**WHAT YOU ARE ASKED TO DO**
Nothing outside the stretch is wanted. Repeat exactly the lines of the listing below from the one that contains "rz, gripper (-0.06" through the one that contains "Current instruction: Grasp", both ends included.

**SOURCE DATA**
---

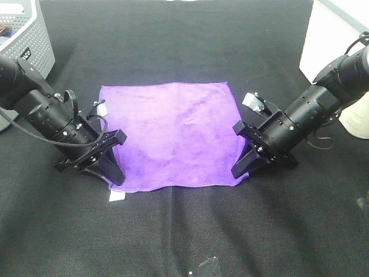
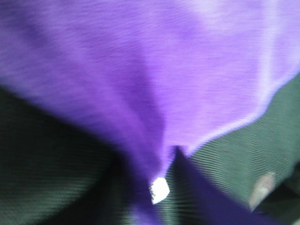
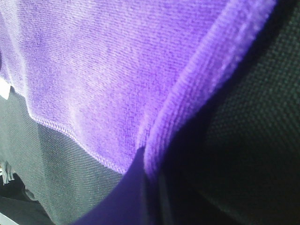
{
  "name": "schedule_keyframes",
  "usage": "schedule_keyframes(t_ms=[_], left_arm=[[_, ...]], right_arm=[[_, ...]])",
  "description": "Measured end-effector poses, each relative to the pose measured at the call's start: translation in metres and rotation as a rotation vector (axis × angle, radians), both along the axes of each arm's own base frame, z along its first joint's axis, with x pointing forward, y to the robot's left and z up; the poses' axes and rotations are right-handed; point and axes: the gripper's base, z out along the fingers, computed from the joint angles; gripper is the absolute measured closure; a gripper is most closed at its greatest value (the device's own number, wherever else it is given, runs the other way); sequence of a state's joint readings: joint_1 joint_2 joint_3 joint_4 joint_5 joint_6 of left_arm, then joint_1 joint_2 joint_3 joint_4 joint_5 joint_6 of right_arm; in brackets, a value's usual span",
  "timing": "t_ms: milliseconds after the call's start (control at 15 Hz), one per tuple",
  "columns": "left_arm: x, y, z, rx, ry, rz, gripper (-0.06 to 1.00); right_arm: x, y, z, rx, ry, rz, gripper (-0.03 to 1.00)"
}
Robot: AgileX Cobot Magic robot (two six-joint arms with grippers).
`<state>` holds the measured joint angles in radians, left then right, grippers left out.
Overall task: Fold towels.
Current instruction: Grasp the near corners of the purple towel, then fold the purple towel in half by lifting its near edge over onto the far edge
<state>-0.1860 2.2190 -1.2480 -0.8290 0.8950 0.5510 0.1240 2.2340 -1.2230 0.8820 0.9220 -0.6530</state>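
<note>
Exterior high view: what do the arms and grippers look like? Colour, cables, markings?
Both matte black. The left arm and right arm are thick cylindrical segments dotted with small pale screws. The left gripper and right gripper each have a flat crossbar carrying wedge-shaped black fingers. Thin black cables loop off each wrist, beside a small pale grey fitting. No readable markings.

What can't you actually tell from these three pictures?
Left end effector: in the overhead view its own body hides the fingertips, and the left wrist view is blurred, so its grip on the purple towel is unclear.
Right end effector: the same; the right wrist view shows only cloth close up.
Grey basket: cut off by the overhead view's top-left edge.
White tag: too small to read.
</note>
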Motion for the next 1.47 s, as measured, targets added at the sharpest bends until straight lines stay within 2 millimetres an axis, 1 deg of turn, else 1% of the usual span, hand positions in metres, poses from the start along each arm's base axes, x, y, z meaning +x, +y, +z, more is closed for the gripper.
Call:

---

**EXERCISE SOLUTION**
  "columns": "left_arm: x, y, z, rx, ry, rz, gripper (-0.06 to 1.00); right_arm: x, y, z, rx, ry, rz, gripper (-0.03 to 1.00)"
}
Robot: AgileX Cobot Magic robot (two six-joint arms with grippers).
`<state>` holds the measured joint angles in radians, left then right, grippers left out.
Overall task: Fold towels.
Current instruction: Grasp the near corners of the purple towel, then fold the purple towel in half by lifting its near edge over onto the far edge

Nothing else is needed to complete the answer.